Same thing you can do in the Google app ecosystem, but in that case we say ‘hey maybe I don’t want this company to know everything about me, my plans, and what I like’.
Except you can’t. The scenario I outlined requires juggling a bunch of apps and it’s way more effort in practice. Try doing that sometime and you’ll see how clunky it feels.
I can literally go on the calendar, add a location which will interface with the maps app, which can give me reviews, menus, directions, etc. Add people from my contacts, who use any type of email and cal they like (not limited to WhatsApp users) and have an email sent off with an ICS file to add to their calendar of choice. Provide a drive attachment in the same calendar invite if there was something to discuss with this meetup…
Feeding all my info to a Chinese app isn’t going to somehow improve that. My larger interest is in breaking up the aggregation of data by a single entity.
And that’s precisely what makes it so much more clunky than just being able to do all of that right within the chat you’re having with your friends. I’m glad you’re so much happier feeding all your info into Google though, because it’s totally not facilitating aggregation of data by a single entity. 🤣
Said I can, not that I do. Not that I should expect the .ml CCP shills to understand anything outside of the tankie sphere.
Dronies try not to act like clowns challenge impossible.
@yogthos I’ll give it a watch. Regardless, a good operating system should be capable of such seamless integration. That’s why “Super apps” are an operating system in a trenchcoat.
An operating system doesn’t solve the problem because it’s fundamentally a UX problem. You can look at a super app as an OS that also handles the UI layer and apps are just APIs below that layer. This is not how the OS works on Android or iOS however where each app couples its API with its own UI.
@yogthos You misunderstand. If you make a “Super App”, you ARE making an operating system. Yes most OS’s have UX problems that prevent this level of integration, but the critical difference is that you’re giving complete control to a single entity.
The client-server pattern perpetuates power imbalances, and “Super apps” make that problem much much worse.
No, I don’t misunderstand. I’m explaining to you that the nature of this operating system is different because there’s a single unified UI backed by a bunch of APIs. The critical difference is that you have a unified UX that results in better user experience. It has fuck all to do with giving up control to anything. You don’t seem to understand the subject you’re attempting to debate here.

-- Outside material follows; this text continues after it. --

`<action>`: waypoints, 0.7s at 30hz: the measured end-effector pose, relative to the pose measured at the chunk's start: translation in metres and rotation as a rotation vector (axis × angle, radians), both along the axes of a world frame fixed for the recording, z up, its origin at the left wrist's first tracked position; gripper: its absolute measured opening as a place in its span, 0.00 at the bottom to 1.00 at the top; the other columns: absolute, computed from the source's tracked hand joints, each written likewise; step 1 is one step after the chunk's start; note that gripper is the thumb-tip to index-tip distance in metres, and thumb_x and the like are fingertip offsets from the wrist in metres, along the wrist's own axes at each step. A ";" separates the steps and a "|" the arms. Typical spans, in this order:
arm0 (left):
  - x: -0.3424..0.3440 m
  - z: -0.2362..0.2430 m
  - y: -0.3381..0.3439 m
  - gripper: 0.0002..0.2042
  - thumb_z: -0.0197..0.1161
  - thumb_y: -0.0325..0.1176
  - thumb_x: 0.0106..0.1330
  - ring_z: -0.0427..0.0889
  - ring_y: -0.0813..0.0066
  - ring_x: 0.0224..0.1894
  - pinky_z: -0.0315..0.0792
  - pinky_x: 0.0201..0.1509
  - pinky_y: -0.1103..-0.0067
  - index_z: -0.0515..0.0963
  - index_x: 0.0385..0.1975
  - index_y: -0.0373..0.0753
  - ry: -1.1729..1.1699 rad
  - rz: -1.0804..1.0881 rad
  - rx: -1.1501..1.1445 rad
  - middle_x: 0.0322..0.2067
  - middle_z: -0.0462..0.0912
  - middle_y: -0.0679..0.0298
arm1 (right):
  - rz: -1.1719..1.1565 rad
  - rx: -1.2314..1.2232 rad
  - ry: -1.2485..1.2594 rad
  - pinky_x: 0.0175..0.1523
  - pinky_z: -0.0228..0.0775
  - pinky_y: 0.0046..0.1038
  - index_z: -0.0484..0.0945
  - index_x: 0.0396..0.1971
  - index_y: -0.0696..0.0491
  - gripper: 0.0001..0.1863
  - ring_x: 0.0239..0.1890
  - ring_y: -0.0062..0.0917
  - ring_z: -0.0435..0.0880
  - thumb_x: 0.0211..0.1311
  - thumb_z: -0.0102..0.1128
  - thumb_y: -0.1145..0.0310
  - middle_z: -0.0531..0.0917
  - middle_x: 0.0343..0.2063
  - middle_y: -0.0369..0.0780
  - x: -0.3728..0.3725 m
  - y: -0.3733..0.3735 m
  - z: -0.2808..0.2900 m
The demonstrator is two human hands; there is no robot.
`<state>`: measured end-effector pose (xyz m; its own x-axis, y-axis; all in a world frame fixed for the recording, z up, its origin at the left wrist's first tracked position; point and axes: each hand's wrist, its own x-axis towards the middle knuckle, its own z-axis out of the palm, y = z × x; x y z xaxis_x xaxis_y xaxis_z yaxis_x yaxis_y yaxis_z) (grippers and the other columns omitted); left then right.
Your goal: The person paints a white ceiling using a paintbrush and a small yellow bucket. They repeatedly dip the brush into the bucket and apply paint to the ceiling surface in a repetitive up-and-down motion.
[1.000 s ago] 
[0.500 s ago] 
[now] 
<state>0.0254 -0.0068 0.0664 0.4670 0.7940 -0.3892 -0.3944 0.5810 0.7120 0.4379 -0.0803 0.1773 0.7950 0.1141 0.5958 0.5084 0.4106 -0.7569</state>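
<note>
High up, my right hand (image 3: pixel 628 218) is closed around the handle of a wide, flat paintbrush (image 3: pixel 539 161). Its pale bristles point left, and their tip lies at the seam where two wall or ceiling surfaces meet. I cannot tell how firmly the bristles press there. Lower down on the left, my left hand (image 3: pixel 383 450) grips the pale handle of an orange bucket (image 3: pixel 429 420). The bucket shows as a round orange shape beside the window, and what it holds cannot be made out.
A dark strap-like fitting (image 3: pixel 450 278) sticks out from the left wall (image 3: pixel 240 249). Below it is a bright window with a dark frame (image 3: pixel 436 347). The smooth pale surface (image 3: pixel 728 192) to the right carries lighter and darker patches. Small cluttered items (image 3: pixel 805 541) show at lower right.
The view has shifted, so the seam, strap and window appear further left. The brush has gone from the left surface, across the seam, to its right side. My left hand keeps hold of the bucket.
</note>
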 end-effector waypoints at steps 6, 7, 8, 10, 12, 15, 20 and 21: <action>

@yogthos No need to use strong language, I understand what you’re trying to say.
As a UX dev of over 10 years, UX is important but secondary to safeguards against being toyed with by power-tripping tech bros. That’s why I use fedi, that’s why I build with ipfs instead of http.
There’s nothing I need so bad that I would give up my digital freedoms.
The is a non nonsequitor, because having a single UI framework has little to do with power tripping tech bros.
@yogthos I’m not even talking about UI frameworks anymore, but the UX and client-server or distributed models that you’d build with them.
You can’t build a super-app without also creating a massive power imbalance.